= Task objective =
Return the following from the records below: each line, word for word, starting with the line that contains "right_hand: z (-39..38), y" and going on through the line that contains "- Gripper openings", with nothing outside that range.

Supplied records Block Start

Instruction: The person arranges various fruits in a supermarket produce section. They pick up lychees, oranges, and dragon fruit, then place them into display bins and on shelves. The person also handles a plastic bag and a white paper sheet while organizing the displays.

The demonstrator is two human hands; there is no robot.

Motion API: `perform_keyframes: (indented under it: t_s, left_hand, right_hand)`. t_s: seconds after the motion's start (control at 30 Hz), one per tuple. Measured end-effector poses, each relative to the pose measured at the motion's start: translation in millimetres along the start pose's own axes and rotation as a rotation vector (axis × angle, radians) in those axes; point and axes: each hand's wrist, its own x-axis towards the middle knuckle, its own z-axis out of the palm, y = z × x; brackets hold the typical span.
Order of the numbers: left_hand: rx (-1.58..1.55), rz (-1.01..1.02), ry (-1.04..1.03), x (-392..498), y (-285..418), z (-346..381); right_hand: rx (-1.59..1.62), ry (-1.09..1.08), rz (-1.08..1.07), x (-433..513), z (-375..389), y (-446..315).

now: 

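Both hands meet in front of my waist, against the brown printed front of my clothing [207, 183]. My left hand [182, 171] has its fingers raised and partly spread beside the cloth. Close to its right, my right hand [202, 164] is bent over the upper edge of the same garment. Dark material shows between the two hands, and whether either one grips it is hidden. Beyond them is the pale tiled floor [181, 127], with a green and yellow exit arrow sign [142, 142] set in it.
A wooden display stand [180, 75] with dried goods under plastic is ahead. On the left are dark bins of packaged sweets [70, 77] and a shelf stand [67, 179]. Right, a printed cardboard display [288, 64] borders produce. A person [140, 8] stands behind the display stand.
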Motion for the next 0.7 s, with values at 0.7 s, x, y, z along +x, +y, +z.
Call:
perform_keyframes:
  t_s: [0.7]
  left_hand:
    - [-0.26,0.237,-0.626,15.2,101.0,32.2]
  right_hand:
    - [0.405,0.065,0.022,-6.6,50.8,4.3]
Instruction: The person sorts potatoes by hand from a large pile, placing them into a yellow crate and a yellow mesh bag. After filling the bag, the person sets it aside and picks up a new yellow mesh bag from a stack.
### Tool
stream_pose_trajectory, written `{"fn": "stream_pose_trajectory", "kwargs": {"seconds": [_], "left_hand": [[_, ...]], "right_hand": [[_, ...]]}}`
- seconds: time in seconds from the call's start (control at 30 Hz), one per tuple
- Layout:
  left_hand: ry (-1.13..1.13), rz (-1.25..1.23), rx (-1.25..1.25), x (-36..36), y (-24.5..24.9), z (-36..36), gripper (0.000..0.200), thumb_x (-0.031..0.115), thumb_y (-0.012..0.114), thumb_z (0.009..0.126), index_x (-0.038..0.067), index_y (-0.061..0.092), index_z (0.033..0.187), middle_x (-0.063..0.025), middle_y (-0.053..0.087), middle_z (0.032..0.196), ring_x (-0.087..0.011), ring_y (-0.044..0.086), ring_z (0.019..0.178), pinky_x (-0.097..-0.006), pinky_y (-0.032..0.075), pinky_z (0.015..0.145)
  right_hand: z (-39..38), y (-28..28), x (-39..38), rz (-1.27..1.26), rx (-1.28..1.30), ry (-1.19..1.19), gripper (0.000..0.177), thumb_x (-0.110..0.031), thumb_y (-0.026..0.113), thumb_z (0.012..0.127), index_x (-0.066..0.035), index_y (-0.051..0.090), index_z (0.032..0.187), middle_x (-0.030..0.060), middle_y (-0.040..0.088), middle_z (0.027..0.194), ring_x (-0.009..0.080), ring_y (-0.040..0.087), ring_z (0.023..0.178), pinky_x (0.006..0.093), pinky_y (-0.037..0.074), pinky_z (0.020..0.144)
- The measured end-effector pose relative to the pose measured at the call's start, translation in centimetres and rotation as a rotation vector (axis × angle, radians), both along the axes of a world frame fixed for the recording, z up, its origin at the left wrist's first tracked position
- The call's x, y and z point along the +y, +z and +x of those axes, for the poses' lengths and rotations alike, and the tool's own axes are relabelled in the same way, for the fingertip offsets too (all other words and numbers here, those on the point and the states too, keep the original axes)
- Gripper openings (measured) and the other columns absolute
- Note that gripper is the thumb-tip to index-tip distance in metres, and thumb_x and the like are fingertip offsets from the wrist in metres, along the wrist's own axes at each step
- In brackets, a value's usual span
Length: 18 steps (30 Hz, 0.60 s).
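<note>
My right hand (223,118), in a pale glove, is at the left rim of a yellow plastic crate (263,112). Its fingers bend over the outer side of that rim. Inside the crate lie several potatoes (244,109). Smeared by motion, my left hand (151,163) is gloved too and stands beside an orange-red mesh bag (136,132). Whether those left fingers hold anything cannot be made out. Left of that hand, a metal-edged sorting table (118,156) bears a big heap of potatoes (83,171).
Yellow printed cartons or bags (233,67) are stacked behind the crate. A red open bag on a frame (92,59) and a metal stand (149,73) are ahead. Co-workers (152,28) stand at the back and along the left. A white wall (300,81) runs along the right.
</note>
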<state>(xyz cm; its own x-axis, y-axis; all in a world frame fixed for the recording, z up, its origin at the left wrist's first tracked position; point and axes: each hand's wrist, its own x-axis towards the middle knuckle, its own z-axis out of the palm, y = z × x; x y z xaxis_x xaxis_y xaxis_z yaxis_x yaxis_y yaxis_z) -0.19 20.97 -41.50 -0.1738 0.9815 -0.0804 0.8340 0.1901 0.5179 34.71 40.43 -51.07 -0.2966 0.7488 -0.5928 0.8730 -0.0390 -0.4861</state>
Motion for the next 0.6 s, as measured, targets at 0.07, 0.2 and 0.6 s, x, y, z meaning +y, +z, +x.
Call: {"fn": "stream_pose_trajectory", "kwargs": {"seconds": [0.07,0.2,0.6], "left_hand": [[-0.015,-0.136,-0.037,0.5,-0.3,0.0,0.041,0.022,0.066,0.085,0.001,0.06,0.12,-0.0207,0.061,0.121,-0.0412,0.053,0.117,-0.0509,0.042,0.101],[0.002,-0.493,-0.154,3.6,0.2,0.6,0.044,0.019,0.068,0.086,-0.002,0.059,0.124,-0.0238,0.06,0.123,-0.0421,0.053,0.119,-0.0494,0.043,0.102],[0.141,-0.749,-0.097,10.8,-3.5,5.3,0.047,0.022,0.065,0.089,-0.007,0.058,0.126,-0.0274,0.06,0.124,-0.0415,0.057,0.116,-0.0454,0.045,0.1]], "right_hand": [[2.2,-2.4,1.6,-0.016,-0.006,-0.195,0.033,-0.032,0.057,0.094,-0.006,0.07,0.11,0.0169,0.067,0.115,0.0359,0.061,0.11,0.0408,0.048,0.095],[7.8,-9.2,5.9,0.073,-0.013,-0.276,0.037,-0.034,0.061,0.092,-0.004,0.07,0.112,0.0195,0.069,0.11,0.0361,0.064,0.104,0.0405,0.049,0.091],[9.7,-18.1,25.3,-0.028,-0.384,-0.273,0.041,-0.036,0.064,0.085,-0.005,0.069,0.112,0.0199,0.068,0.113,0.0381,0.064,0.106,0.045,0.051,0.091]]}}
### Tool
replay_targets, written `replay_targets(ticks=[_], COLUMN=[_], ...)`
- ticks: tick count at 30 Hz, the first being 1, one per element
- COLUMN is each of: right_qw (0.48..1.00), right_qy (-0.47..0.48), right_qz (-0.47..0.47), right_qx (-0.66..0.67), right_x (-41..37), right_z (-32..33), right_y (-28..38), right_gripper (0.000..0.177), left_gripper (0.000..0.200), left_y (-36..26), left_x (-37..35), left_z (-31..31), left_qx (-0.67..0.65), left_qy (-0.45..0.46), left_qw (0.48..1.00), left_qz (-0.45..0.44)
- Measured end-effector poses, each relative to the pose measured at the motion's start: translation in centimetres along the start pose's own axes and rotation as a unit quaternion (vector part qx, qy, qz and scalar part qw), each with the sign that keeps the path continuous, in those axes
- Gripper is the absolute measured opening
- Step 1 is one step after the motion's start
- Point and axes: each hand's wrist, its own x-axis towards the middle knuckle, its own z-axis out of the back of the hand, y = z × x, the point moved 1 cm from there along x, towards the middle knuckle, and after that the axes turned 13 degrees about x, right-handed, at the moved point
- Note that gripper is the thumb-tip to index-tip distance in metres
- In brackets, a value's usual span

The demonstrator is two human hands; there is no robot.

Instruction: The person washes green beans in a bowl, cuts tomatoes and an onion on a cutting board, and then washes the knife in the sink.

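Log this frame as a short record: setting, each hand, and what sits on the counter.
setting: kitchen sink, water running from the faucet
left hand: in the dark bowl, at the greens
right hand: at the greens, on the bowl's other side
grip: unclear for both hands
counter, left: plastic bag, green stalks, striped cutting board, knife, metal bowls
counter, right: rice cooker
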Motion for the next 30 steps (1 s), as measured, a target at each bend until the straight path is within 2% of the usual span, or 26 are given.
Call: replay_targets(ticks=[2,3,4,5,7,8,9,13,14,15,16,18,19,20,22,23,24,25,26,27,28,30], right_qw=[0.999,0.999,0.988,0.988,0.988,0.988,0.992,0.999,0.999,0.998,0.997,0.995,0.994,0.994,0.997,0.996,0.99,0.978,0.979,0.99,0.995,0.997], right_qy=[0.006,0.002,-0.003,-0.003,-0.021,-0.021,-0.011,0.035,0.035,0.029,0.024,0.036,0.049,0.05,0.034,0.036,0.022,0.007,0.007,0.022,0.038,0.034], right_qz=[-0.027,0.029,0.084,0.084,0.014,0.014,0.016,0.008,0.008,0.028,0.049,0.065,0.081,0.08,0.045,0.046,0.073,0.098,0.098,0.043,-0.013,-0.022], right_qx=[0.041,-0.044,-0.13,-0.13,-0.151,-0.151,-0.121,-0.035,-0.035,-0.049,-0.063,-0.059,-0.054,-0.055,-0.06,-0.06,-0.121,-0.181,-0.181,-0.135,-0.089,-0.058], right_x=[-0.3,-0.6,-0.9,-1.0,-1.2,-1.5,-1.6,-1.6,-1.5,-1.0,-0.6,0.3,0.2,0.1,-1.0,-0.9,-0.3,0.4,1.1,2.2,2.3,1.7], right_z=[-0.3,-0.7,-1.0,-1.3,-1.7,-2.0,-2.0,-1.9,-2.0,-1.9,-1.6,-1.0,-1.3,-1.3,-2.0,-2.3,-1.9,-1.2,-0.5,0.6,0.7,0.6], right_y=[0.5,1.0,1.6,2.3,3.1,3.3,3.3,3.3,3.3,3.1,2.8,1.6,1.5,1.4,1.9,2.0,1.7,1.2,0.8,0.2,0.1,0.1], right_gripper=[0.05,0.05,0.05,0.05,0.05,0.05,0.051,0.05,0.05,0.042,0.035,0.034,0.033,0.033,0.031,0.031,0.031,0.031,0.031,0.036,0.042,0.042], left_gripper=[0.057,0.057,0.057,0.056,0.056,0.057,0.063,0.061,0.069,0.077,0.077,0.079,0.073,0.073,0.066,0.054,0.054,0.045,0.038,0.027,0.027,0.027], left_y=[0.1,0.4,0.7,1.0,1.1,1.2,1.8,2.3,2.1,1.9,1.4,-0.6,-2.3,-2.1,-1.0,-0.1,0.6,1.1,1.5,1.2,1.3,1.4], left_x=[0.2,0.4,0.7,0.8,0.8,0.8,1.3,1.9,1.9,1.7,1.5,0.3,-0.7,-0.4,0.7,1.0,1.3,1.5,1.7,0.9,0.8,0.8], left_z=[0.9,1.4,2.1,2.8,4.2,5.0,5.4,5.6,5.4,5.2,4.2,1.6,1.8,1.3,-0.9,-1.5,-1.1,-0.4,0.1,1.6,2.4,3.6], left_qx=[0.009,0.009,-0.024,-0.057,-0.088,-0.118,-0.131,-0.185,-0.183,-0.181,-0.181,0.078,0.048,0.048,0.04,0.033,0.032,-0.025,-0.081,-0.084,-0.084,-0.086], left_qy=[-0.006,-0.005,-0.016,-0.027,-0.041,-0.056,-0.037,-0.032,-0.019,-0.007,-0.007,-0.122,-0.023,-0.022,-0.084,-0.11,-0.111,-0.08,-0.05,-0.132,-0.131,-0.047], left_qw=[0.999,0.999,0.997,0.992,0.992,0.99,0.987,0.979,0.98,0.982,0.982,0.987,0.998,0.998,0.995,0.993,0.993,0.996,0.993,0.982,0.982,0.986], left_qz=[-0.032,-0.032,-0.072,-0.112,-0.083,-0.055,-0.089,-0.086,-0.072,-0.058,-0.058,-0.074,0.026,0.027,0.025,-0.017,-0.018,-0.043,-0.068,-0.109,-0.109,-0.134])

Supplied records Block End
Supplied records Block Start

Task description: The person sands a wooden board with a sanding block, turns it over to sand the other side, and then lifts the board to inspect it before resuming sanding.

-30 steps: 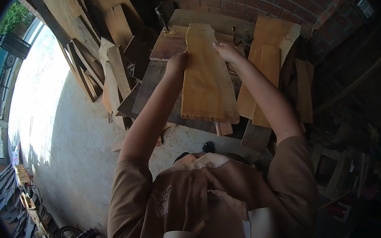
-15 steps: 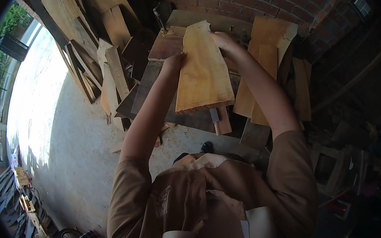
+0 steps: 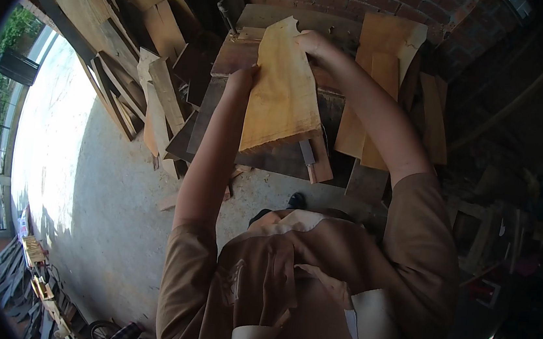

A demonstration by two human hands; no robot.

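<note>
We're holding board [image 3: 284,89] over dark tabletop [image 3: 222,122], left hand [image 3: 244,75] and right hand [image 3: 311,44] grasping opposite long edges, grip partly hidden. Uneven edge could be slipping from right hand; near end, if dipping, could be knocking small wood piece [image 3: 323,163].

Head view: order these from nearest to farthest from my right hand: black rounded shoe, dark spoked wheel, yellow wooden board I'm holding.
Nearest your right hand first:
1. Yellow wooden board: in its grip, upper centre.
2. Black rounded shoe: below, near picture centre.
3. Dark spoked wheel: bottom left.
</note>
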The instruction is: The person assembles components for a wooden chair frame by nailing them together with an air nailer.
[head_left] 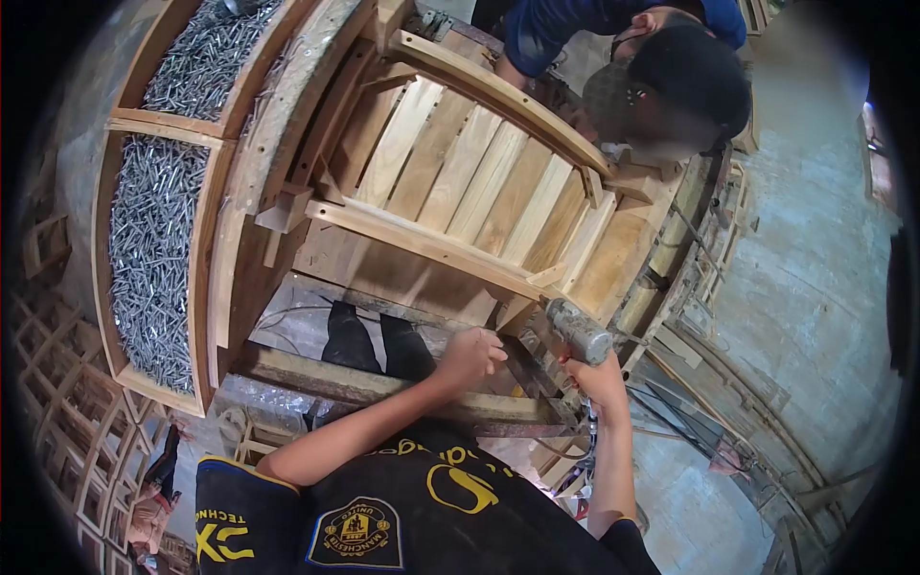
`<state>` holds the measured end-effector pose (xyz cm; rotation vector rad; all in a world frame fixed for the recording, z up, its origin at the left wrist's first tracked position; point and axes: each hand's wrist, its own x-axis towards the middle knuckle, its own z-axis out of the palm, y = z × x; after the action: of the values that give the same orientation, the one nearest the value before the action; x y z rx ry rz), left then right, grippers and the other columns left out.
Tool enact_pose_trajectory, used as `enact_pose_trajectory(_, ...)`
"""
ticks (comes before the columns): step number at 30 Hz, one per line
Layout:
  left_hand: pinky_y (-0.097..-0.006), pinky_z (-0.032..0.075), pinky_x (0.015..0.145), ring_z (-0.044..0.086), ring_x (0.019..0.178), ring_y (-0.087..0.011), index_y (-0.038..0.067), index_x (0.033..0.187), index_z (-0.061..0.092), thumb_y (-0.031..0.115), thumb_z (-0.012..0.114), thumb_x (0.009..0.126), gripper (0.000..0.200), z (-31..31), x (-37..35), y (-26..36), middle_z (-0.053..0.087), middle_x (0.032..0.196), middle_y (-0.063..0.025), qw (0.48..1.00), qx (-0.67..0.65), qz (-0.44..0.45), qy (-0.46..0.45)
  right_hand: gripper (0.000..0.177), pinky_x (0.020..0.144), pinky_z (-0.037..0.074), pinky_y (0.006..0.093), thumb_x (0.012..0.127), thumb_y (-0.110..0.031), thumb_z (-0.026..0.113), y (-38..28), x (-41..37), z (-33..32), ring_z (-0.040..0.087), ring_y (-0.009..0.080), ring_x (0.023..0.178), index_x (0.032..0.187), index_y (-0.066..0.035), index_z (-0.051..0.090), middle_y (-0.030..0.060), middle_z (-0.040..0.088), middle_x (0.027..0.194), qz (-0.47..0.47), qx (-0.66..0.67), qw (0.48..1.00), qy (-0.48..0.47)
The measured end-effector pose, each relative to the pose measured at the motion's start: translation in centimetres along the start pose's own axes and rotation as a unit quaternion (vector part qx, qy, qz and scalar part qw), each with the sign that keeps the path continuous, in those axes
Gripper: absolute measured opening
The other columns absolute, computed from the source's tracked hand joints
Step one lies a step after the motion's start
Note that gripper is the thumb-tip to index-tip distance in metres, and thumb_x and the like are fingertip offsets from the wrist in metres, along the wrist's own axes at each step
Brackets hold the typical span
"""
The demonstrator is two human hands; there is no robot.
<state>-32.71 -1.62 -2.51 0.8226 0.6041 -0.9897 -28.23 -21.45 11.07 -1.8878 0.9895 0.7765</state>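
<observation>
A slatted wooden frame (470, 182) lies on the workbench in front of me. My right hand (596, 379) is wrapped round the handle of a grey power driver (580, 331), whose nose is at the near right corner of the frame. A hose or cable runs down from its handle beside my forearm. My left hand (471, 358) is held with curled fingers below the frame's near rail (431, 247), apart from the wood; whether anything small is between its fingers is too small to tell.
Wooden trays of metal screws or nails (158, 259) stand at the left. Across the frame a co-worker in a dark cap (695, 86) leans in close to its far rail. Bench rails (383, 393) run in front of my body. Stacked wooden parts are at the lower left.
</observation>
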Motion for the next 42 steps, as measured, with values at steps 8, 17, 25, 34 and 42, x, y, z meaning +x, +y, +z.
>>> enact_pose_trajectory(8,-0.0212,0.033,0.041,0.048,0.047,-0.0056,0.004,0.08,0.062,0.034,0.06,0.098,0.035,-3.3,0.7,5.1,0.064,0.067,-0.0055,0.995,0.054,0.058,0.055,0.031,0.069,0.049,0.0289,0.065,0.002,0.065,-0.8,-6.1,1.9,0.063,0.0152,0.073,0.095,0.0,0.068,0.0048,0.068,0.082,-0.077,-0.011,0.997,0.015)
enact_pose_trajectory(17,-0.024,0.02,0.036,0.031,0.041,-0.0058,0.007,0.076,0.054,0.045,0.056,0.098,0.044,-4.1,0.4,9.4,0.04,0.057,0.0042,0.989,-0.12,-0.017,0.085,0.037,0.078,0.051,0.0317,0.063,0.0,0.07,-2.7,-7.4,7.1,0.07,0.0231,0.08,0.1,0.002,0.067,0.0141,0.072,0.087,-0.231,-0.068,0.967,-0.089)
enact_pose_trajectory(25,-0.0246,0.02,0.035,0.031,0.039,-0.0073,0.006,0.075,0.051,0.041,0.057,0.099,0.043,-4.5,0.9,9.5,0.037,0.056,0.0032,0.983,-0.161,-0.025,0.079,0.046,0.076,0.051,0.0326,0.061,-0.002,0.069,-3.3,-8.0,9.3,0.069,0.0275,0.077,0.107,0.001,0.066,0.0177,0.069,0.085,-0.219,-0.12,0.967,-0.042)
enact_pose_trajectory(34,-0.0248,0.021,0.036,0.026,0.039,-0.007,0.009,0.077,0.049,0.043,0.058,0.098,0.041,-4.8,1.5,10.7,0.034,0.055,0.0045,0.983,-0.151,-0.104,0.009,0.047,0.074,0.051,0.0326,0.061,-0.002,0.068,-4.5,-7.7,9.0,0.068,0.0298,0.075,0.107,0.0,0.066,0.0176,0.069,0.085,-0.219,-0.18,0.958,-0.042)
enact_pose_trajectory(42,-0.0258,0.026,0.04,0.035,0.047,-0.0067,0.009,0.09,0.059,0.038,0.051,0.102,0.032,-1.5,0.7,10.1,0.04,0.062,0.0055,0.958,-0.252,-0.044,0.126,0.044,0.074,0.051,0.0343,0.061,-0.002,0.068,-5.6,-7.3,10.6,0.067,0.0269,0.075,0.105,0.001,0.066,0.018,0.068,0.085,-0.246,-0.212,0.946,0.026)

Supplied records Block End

= Response =
  right_hand: z (-39..38), y (-28..28), x (-39..38), rz (-1.27..1.26), rx (-1.28..1.30), ry (-1.19..1.19), gripper (0.000..0.177), thumb_x (-0.110..0.031), thumb_y (-0.026..0.113), thumb_z (0.012..0.127), index_x (-0.066..0.035), index_y (-0.051..0.090), index_z (0.032..0.187), middle_x (-0.030..0.060), middle_y (-0.040..0.088), middle_z (0.027..0.194), ring_x (-0.009..0.080), ring_y (-0.040..0.087), ring_z (0.023..0.178), pinky_x (0.006..0.093), pinky_y (-0.037..0.074), pinky_z (0.020..0.144)
- The measured end-effector pose relative to the pose measured at the call's start, translation in centimetres and rotation as a rotation vector (axis × angle, radians), both along the axes of a world frame fixed for the recording, z up, its origin at the left wrist's first tracked position
- The call's x, y and z point along the +y, +z and +x of those axes, for the poses' lengths and rotations alike, and the tool's own axes are relabelled in the same way, for the fingertip offsets too (all other words and numbers here, those on the point and the states too, keep the original axes)
- Gripper openings (measured) and the other columns absolute

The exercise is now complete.